DIRECTIONS FOR THIS TASK: In full and without change, retype the records.

AVAILABLE RECORDS:
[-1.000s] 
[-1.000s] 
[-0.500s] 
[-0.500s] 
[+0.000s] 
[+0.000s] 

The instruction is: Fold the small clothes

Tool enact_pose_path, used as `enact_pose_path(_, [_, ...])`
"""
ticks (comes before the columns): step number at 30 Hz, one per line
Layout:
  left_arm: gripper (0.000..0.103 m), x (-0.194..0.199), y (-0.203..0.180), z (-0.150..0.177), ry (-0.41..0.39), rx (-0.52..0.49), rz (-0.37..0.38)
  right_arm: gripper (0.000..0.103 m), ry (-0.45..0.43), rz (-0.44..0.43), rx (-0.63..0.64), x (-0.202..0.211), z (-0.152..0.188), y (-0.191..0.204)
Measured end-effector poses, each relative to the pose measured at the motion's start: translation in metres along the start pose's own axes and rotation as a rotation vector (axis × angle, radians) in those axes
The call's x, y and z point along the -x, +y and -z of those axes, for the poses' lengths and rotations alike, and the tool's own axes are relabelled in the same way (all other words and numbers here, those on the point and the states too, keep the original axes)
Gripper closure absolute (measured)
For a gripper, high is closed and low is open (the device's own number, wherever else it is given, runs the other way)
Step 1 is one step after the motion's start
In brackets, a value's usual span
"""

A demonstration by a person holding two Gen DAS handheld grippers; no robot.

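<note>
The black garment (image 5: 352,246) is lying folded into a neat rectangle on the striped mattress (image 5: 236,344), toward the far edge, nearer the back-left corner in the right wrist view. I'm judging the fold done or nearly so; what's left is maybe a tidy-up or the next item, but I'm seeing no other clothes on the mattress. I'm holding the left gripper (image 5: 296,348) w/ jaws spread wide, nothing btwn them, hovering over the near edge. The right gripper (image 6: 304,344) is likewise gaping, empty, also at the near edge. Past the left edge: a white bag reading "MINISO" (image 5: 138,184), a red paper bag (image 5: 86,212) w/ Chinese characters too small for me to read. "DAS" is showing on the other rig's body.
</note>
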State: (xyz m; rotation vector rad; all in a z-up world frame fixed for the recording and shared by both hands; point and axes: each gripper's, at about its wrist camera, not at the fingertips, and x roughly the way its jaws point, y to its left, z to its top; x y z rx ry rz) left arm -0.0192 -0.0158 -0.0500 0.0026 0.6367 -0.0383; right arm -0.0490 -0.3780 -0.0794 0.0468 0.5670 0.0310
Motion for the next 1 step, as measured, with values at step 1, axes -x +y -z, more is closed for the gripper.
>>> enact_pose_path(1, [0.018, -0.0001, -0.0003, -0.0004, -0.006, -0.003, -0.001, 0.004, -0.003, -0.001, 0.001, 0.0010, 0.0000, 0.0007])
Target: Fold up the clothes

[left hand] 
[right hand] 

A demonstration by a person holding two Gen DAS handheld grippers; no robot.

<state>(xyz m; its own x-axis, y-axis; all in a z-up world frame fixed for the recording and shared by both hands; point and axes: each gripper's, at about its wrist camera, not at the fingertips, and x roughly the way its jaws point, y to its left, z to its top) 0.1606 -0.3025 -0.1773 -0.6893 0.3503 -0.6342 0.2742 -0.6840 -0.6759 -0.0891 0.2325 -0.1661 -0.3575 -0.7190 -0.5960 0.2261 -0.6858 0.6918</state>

RESULT:
[-1.000s] 
[-1.000s] 
[-0.500s] 
[-0.500s] 
[+0.000s] 
[+0.000s] 

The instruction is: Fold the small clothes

Tool enact_pose_path, used as `enact_pose_path(_, [_, ...])`
"""
ticks (comes before the columns): step number at 30 Hz, one per line
Layout:
  left_arm: gripper (0.000..0.103 m), x (-0.194..0.199), y (-0.203..0.180), z (-0.150..0.177), ry (-0.41..0.39), rx (-0.52..0.49), rz (-0.37..0.38)
  right_arm: gripper (0.000..0.103 m), ry (-0.45..0.43), rz (-0.44..0.43), rx (-0.63..0.64), x (-0.202..0.211), z (-0.152..0.188), y (-0.191..0.204)
Measured end-effector poses, each relative to the pose measured at the motion's start: translation in metres along the start pose's own axes and rotation as a rotation vector (axis × angle, radians) in those axes
The call's x, y and z point along the -x, +y and -z of those axes, for the poses' lengths and rotations alike, and the tool's own axes are relabelled in the same way (all other words and numbers here, those on the point and the states too, keep the original axes)
Gripper closure absolute (measured)
For a gripper, high is closed and low is open (the device's own number, wherever else it is given, runs the other way)
Step 1 is one step after the motion's start
In brackets, a value's usual span
"""

A demonstration by a person holding two Gen DAS handheld grippers; no robot.

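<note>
The black garment (image 5: 352,246) is lying folded into a neat rectangle on the striped mattress (image 5: 236,344), toward the far edge, nearer the back-left corner in the right wrist view. I'm judging the fold done or nearly so; what's left is maybe a tidy-up or the next item, but I'm seeing no other clothes on the mattress. I'm holding the left gripper (image 5: 296,348) w/ jaws spread wide, nothing btwn them, hovering over the near edge. The right gripper (image 6: 304,344) is likewise gaping, empty, also at the near edge. Past the left edge: a white bag reading "MINISO" (image 5: 138,184), a red paper bag (image 5: 86,212) w/ Chinese characters too small for me to read. "DAS" is showing on the other rig's body.
</note>
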State: (xyz m; rotation vector rad; all in a z-up world frame fixed for the recording and shared by both hands; point and axes: each gripper's, at about its wrist camera, not at the fingertips, and x roughly the way its jaws point, y to its left, z to its top; x y z rx ry rz) left arm -0.0192 -0.0158 -0.0500 0.0026 0.6367 -0.0383; right arm -0.0490 -0.3780 -0.0794 0.0468 0.5670 0.0310
Motion for the next 1 step, as measured, with values at step 1, axes -x +y -z, more is closed for the gripper.
>>> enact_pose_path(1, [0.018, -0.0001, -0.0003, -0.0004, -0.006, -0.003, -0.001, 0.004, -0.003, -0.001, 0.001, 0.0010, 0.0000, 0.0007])
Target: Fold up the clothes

[left hand] 
[right hand] 

A demonstration by a person holding two Gen DAS handheld grippers; no robot.

<state>(xyz m; its own x-axis, y-axis; all in a z-up world frame fixed for the recording and shared by both hands; point and axes: each gripper's, at about its wrist camera, not at the fingertips, and x roughly the way its jaws point, y to its left, z to its top) 0.1606 -0.3025 -0.1773 -0.6893 0.3503 -0.6342 0.2742 -0.6840 -0.6759 -0.0891 0.2325 -0.1661 -0.3575 -0.7190 -0.5960 0.2261 -0.6858 0.6918</state>

This exercise is finished.